MANILA The Commission on Elections' (Comelec) said the newly-introduced color-coding scheme does not indicate that an area will already be put under its control.
There is no color precondition needed for us to decide to put a specific area under Comelec control, said Comelec spokesperson James Jimenez in an interview Friday last week.
He said that any area may be placed under Comelec control if the situation calls for it.
"It does not mean that just because you are 'red' area, you will likely be under Comelec control. At the same time, nothing is stopping a 'green' area from being placed under Comelec control, Jimenez said.
He, however, noted that if the area is classified as 'red' it would likely be a Comelec controlled-area.
Comelec control means that the situation there is somewhat critical. More likely, it will pass through being a 'red' area, Jimenez said.
He said Comelec may place an area under its control when there is intense political rivalry between or among candidates, political factions, or parties; or the presence of paramilitary forces, private armies, or terrorist groups.
If under Comelec control, it is more intense, more direct, and the Comelec is more involved in the activities in the area, he added.

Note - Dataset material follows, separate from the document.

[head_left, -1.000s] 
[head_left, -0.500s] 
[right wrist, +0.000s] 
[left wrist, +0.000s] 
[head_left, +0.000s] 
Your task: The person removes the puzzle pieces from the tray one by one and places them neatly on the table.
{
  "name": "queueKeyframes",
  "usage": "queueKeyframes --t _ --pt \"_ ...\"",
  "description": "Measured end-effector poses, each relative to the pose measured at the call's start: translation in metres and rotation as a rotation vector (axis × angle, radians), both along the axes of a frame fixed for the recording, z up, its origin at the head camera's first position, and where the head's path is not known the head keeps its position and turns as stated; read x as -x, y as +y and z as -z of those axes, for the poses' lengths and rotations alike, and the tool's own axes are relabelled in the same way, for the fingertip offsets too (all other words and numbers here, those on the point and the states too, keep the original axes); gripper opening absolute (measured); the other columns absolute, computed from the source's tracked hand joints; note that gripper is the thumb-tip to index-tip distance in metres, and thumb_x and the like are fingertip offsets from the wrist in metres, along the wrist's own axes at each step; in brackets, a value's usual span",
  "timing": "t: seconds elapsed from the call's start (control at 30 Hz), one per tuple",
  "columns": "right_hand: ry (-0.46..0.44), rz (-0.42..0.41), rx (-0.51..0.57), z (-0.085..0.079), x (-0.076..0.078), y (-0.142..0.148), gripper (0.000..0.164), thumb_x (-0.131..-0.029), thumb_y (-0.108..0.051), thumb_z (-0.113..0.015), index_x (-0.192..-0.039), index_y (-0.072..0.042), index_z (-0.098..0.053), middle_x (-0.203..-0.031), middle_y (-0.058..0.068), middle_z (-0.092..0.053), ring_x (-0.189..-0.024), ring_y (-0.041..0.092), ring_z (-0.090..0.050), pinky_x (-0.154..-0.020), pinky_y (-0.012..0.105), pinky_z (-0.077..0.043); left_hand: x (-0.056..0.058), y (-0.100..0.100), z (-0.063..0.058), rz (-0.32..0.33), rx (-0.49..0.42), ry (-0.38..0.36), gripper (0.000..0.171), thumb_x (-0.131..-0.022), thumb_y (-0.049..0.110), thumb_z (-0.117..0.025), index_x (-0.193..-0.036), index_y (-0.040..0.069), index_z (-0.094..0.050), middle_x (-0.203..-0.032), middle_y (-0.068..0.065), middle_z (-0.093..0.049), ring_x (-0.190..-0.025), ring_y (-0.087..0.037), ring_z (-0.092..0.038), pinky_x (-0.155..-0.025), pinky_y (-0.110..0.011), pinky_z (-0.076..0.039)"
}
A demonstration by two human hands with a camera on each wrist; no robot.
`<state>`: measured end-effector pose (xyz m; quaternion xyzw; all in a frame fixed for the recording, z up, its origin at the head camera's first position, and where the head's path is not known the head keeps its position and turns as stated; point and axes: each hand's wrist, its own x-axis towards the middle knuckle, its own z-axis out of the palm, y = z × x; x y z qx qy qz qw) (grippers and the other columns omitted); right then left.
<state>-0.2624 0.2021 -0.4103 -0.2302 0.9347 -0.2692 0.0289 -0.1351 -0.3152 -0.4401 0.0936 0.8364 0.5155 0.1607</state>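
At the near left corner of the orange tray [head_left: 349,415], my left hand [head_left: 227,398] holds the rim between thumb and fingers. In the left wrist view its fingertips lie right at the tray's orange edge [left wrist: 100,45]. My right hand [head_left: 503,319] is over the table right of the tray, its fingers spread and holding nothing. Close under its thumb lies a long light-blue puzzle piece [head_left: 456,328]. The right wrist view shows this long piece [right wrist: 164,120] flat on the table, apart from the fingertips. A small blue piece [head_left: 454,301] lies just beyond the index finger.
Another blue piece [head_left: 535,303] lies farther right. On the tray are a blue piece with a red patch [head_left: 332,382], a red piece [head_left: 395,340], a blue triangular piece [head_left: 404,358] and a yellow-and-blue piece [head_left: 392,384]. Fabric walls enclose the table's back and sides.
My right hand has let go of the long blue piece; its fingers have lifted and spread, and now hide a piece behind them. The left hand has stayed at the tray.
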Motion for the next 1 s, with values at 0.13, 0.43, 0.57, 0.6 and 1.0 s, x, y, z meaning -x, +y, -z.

Last week, the Comelec said it is planning to adopt a color-coded "hotspot" system, in coordination with the Philippine National Police and the Armed Forces of the Philippines, that will be used in the upcoming Barangay (village) and Sangguniang Kabataan (youth council) polls.
Under the proposed scheme, code green would mean the area has no problem and cause for concern; while code yellow will mean that the area has seen its fair share of political unrest.
The code orange will indicate the presence of armed groups, such as secessionist groups and private armed groups; while code red are those deemed as critical areas. (PNA)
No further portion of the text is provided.